▸ Work request
Respond with exact copies of the lines running from the line that contains "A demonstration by" to the end of the material.

▸ Dataset extract
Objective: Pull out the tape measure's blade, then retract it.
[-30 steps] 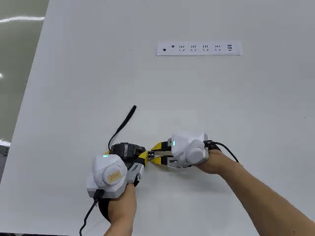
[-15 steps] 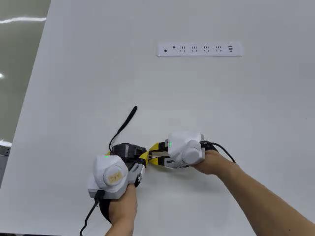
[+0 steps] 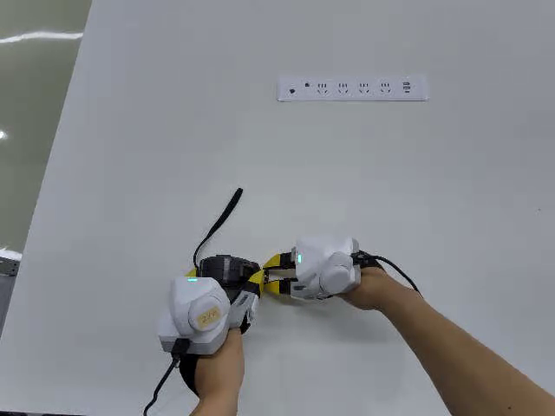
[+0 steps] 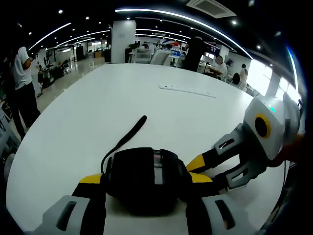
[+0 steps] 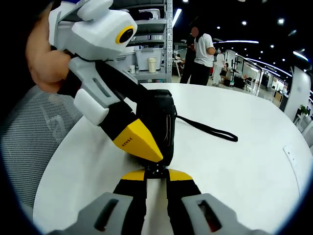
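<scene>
White table point(image 3: 390, 191), with a power strip point(image 3: 352, 88) lying well off at the far side. The black tape measure point(image 3: 227, 265) sits on the table near the front edge, and its strap point(image 3: 221, 221) trails away toward the strip.

Left gripper point(image 4: 145, 187): jaws clamped on either side of the tape measure's case point(image 4: 142, 169), yellow tips pressed to its flanks. The case rests on the table.

Right gripper point(image 5: 156, 174): pointed at the near end of the case, jaws drawn almost together. A small dark piece is pinched between the yellow tips, touching the case. It appears to be the blade's hook point(image 5: 156, 169), though it is too small to confirm. No length of blade is visible between tips and case.

In the head view the right gripper point(image 3: 276, 274) meets the case from the right, and the two grippers are just beside each other.
</scene>
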Action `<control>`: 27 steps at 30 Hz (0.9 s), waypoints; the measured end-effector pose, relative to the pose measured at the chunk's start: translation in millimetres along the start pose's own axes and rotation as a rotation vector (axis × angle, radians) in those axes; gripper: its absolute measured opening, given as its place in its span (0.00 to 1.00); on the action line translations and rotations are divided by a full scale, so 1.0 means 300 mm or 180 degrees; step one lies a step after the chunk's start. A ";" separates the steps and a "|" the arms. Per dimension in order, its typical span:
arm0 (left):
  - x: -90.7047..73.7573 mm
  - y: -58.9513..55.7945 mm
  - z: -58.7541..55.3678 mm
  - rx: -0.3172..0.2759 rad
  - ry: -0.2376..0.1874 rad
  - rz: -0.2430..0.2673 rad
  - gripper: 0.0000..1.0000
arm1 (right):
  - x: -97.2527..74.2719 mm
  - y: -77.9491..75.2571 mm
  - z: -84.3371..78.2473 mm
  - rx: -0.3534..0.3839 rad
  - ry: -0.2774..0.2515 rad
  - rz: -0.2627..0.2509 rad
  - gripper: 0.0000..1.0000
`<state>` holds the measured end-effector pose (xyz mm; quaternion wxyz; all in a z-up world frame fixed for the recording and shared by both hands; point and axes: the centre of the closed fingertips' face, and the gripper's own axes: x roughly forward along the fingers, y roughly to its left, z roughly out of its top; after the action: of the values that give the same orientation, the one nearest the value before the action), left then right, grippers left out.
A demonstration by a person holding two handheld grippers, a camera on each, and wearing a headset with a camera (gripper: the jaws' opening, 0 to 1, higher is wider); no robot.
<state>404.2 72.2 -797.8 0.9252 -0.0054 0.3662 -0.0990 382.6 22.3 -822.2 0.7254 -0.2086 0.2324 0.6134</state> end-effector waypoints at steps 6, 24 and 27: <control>0.001 0.000 0.002 0.0004 0.0017 -0.0006 0.64 | 0.001 -0.001 0.001 0.0046 -0.0007 -0.0040 0.14; -0.004 -0.006 -0.002 0.0136 0.0044 -0.0087 0.63 | -0.036 -0.007 -0.016 0.0150 0.0020 -0.0184 0.31; -0.010 -0.011 -0.004 0.0208 0.0050 -0.0138 0.64 | -0.052 -0.010 -0.013 0.0207 -0.0006 -0.0240 0.36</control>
<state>400.7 69.5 -796.4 0.9196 0.0176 0.3699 -0.1310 383.0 7.3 -816.0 0.7546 -0.1928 0.2435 0.5780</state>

▸ Task solution
A demonstration by a person holding two handheld grippers, a camera on each, and wearing a headset with a camera (gripper: the jaws' opening, 0 to 1, higher is wider); no robot.
<state>404.2 72.2 -797.8 0.9252 -0.0054 0.3662 -0.0990 382.6 22.3 -822.2 0.7254 -0.2086 0.2324 0.6134</state> end-effector waypoints at steps 6, 24 and 27: <control>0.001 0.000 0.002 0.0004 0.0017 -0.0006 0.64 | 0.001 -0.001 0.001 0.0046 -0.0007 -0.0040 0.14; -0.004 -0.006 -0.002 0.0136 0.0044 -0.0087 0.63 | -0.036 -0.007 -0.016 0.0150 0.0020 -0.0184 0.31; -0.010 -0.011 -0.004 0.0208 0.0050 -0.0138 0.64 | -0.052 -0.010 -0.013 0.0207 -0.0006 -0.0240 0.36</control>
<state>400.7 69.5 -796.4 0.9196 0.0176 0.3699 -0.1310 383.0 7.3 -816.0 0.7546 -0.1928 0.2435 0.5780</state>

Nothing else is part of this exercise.